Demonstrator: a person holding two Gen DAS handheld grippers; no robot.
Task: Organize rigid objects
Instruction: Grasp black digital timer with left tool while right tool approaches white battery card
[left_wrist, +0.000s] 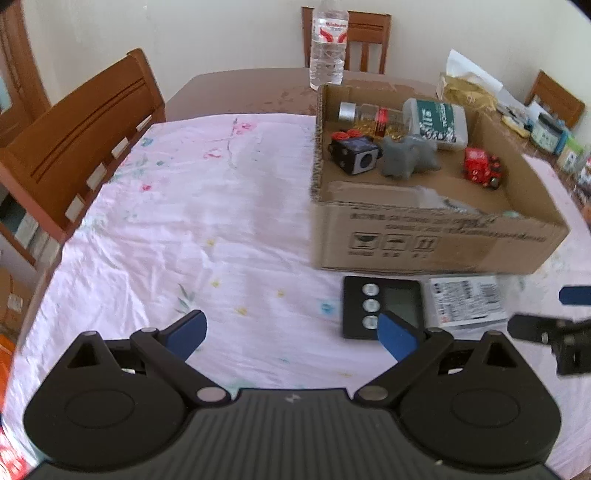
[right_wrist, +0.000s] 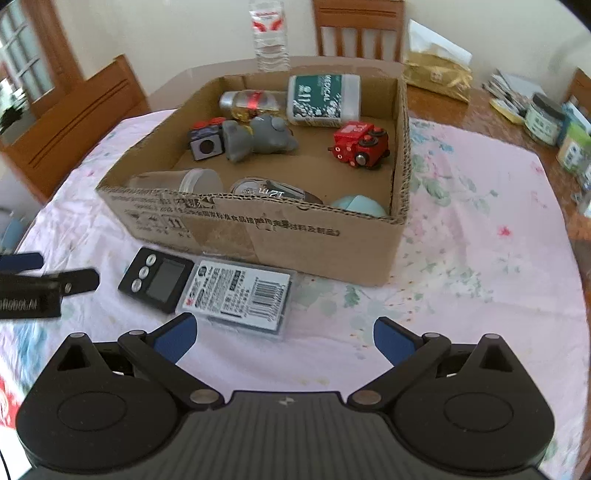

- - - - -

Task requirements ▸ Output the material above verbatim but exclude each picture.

Result of the task ▸
Demonstrator: a person holding two Gen DAS handheld grippers; no robot.
Task: Organize rigid objects
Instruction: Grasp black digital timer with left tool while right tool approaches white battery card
[left_wrist, +0.000s] 
[right_wrist, +0.000s] 

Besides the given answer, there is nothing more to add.